Tracy lay on her sofa in the dark, huddled under an afghan, staring at the snow falling outside her livingroom window. It was nearly three a.m. and she had finally acknowledged that her night would likely be sleepless. When the phone rang, she nearly jumped out of her skin, her heart hammering in her ears so loudly she could barely hear the voice on the other end of the line. 

"Tracy?"

"Vince?" she asked, her body suddenly flooded with hope, need and adrenaline. "I was wondering how long it would take you to get my number." She pulled the afghan back up to her chin against the chill. "Aren't you supposed to be on a plane?"

"Yeah, well, there didn't seem to be much reason to be on it." His pause was long, and she could hear the tension in his voice when he continued. "Trace, I need to see you."

"It's three in the morning, Vince," she said dryly. "Where are you?"

"At your front door."

"What?" Astonished, she got to her feet and peered out of her window down at the building's landing. He stood, snow-covered, at the top of the stairs looking back at her, his cell phone held to one ear.

"Can I come in?"

A feeling of profound unreality swamped her, leaving her wondering at the certainty that her life was about to change completely. "Yes," she said and buzzed him in through the security lock. It would take him less than two minutes to make his way up the stairs, and she resigned herself to the fact that he was going to be treated to her at her most slovenly. The faded and baggy sweats she wore were warm, but far indeed from seductive. She wished she _owned_ something suited to late night visits from handsome men.

The soft knock at her door came before she had made her way across the room. He must have taken the steps three at the time, she thought, opening it. He stood in the hall, dripping melt water and shivering slightly.

She simply stared at him, then moved clear of the doorway to let him in. He stepped through the door, shutting it behind him, his eyes never leaving her face.

Unable to stop herself, she stepped into his arms, feeling the welcome there. His kiss was every bit as heated as his skin was chilled. "God, you're soaked," she said against the wet wool of his greatcoat and moved free of his embrace. "Take this thing off," she commanded, helping wrestle off the heavy coat. 

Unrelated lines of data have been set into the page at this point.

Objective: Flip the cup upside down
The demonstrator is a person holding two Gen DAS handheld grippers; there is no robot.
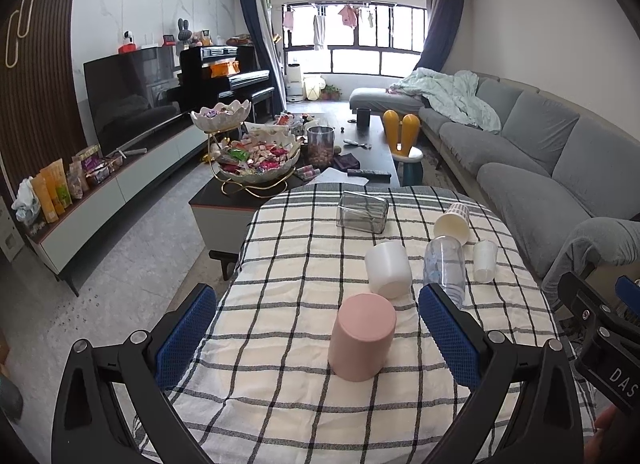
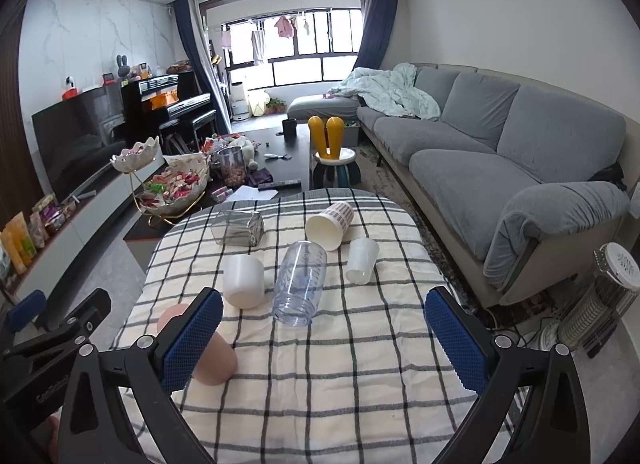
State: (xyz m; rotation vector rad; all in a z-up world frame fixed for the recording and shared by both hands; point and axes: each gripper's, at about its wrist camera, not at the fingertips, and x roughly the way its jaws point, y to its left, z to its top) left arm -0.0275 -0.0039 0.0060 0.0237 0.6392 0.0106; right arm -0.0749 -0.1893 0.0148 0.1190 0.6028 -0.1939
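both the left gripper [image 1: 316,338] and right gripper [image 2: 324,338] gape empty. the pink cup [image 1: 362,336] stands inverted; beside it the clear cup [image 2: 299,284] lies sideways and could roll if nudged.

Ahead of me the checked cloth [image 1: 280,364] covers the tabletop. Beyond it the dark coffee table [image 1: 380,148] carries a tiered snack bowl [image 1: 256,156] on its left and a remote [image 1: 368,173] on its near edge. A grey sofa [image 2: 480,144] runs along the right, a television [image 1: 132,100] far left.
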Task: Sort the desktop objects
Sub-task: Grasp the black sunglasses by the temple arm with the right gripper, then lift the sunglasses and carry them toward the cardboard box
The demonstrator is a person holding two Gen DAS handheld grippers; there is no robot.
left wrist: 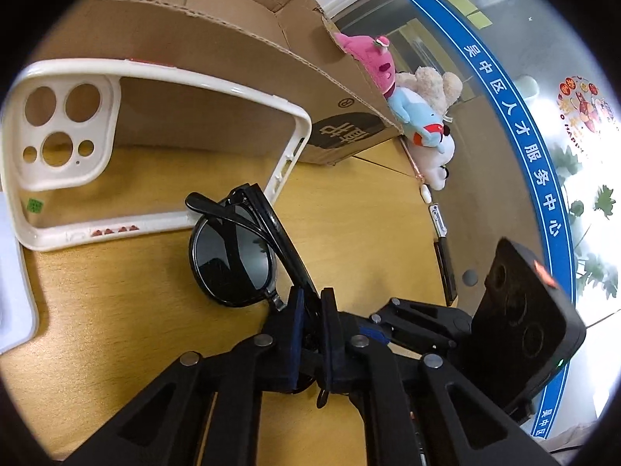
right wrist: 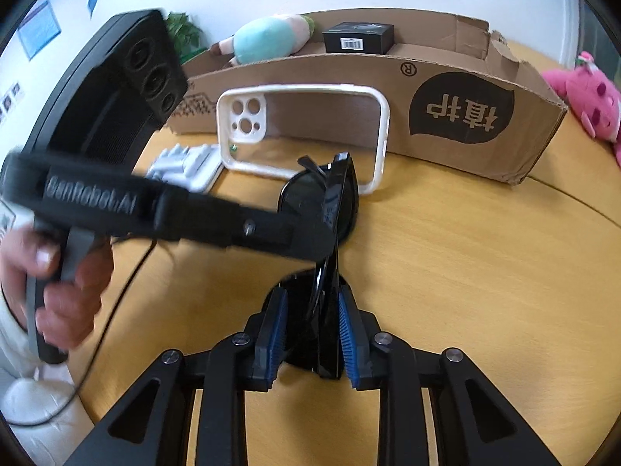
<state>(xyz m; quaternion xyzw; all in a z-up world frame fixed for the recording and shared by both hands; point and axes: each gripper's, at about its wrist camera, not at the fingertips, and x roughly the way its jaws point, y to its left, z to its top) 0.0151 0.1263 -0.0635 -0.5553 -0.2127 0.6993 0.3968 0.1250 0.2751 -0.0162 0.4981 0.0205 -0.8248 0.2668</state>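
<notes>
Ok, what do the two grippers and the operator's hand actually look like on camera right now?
Both are black linkage frames with silver pivot bolts. The right gripper has ribbed blue pads; the left gripper shows dark blue pads. The left unit's body reads "GenRobot.AI" in raised letters, carries a black three-lens camera block and trails a thin black cable. A bare hand with a white sleeve grips its grey handle.
</notes>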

Vince watched her hang the coat on an antique hall tree. Her hair had been loosed from its' conservative knot and hung in bronze waves halfway down her back. Even in sweats she was beautiful. She led him into the livingroom without turning on the lights and cleared the afghan from the sofa to make room for him.

"Why are you here?" she asked, pulling the throw over her shoulders.

Vince considered his reply, at a loss to explain what he felt, even to himself. "I need you to know who I am, what I do. What I'm about to do."

She looked at him in the dim light from the street lamps outside her window. "I'm not your priest, Vince. You don't have to confess to me."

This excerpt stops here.